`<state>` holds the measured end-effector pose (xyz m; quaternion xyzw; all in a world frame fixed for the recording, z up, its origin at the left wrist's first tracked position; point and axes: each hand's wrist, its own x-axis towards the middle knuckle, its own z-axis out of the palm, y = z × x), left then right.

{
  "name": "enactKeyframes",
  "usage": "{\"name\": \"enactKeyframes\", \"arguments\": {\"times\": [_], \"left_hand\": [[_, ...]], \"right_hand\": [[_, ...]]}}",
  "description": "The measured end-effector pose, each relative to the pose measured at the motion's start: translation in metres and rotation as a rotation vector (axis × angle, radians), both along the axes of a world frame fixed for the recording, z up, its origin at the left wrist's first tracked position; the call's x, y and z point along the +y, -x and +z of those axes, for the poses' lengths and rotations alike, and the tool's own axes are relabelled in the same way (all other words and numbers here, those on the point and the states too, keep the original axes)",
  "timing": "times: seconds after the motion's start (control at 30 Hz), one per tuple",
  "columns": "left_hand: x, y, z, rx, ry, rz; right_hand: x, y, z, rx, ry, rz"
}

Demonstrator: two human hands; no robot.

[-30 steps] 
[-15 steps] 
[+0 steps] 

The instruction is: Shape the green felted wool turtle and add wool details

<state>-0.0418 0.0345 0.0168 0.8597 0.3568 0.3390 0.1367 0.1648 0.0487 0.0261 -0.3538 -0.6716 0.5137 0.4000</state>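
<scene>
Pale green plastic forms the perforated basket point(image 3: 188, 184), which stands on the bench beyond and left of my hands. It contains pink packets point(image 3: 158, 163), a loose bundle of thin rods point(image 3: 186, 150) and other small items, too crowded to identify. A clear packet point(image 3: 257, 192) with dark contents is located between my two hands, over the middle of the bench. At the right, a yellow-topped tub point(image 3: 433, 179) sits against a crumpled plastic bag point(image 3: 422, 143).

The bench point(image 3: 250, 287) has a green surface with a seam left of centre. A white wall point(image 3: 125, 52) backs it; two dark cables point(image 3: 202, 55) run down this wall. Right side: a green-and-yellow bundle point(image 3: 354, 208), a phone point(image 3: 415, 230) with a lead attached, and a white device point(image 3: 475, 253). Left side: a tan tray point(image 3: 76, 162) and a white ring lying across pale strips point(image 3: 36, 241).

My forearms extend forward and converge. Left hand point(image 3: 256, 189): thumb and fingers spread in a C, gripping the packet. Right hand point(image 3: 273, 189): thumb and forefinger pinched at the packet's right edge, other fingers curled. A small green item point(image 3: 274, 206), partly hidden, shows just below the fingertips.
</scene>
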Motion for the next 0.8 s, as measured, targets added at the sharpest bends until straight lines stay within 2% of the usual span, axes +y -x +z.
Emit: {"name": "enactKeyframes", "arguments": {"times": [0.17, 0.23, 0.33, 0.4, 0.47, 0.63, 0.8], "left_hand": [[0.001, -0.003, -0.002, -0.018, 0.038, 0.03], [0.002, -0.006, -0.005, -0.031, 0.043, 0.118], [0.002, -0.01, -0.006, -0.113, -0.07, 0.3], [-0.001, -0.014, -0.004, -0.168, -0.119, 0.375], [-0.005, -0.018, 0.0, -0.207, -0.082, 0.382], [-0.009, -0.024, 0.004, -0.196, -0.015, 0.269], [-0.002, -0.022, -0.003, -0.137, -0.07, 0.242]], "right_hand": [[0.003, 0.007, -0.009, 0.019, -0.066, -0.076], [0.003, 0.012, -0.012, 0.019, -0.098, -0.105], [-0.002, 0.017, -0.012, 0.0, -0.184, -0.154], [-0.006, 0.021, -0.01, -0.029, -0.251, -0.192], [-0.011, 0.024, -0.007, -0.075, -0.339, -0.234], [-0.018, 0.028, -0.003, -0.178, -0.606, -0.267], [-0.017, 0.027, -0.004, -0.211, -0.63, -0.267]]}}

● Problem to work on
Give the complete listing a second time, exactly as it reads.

● Exercise response
`<state>` holds the measured end-effector pose (xyz m; quaternion xyzw; all in a world frame fixed for the recording, z up, its origin at the left wrist's first tracked position; point and axes: each hand's wrist, its own x-axis towards the middle knuckle, its own z-axis out of the palm, y = z × x), left then right.

{
  "name": "enactKeyframes",
  "usage": "{\"name\": \"enactKeyframes\", \"arguments\": {\"times\": [_], \"left_hand\": [[_, ...]], \"right_hand\": [[_, ...]]}}",
  "description": "The measured end-effector pose, each relative to the pose measured at the motion's start: translation in metres and rotation as a rotation vector (axis × angle, radians), both along the axes of a world frame fixed for the recording, z up, its origin at the left wrist's first tracked position; the call's x, y and z point along the +y, -x and +z of those axes, for the poses' lengths and rotations alike, and the tool's own axes are relabelled in the same way (all other words and numbers here, those on the point and the states too, keep the original axes)",
  "timing": "times: seconds after the motion's start (control at 30 Hz), one per tuple",
  "columns": "left_hand: x, y, z, rx, ry, rz; right_hand: x, y, z, rx, ry, rz"
}

Demonstrator: two human hands; no robot.

[-30 steps] 
[-15 steps] 
[+0 steps] 

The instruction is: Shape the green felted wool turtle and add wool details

<state>-0.0418 0.0345 0.0168 0.8597 0.3568 0.3390 0.1367 0.1648 0.0487 0.0261 -0.3538 -0.6716 0.5137 0.4000</state>
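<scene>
Pale green plastic forms the perforated basket point(image 3: 188, 184), which stands on the bench beyond and left of my hands. It contains pink packets point(image 3: 158, 163), a loose bundle of thin rods point(image 3: 186, 150) and other small items, too crowded to identify. A clear packet point(image 3: 257, 192) with dark contents is located between my two hands, over the middle of the bench. At the right, a yellow-topped tub point(image 3: 433, 179) sits against a crumpled plastic bag point(image 3: 422, 143).

The bench point(image 3: 250, 287) has a green surface with a seam left of centre. A white wall point(image 3: 125, 52) backs it; two dark cables point(image 3: 202, 55) run down this wall. Right side: a green-and-yellow bundle point(image 3: 354, 208), a phone point(image 3: 415, 230) with a lead attached, and a white device point(image 3: 475, 253). Left side: a tan tray point(image 3: 76, 162) and a white ring lying across pale strips point(image 3: 36, 241).

My forearms extend forward and converge. Left hand point(image 3: 256, 189): thumb and fingers spread in a C, gripping the packet. Right hand point(image 3: 273, 189): thumb and forefinger pinched at the packet's right edge, other fingers curled. A small green item point(image 3: 274, 206), partly hidden, shows just below the fingertips.
</scene>
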Motion for the next 0.8 s, as measured, targets added at the sharpest bends until straight lines stay within 2% of the usual span, axes +y -x +z.
Emit: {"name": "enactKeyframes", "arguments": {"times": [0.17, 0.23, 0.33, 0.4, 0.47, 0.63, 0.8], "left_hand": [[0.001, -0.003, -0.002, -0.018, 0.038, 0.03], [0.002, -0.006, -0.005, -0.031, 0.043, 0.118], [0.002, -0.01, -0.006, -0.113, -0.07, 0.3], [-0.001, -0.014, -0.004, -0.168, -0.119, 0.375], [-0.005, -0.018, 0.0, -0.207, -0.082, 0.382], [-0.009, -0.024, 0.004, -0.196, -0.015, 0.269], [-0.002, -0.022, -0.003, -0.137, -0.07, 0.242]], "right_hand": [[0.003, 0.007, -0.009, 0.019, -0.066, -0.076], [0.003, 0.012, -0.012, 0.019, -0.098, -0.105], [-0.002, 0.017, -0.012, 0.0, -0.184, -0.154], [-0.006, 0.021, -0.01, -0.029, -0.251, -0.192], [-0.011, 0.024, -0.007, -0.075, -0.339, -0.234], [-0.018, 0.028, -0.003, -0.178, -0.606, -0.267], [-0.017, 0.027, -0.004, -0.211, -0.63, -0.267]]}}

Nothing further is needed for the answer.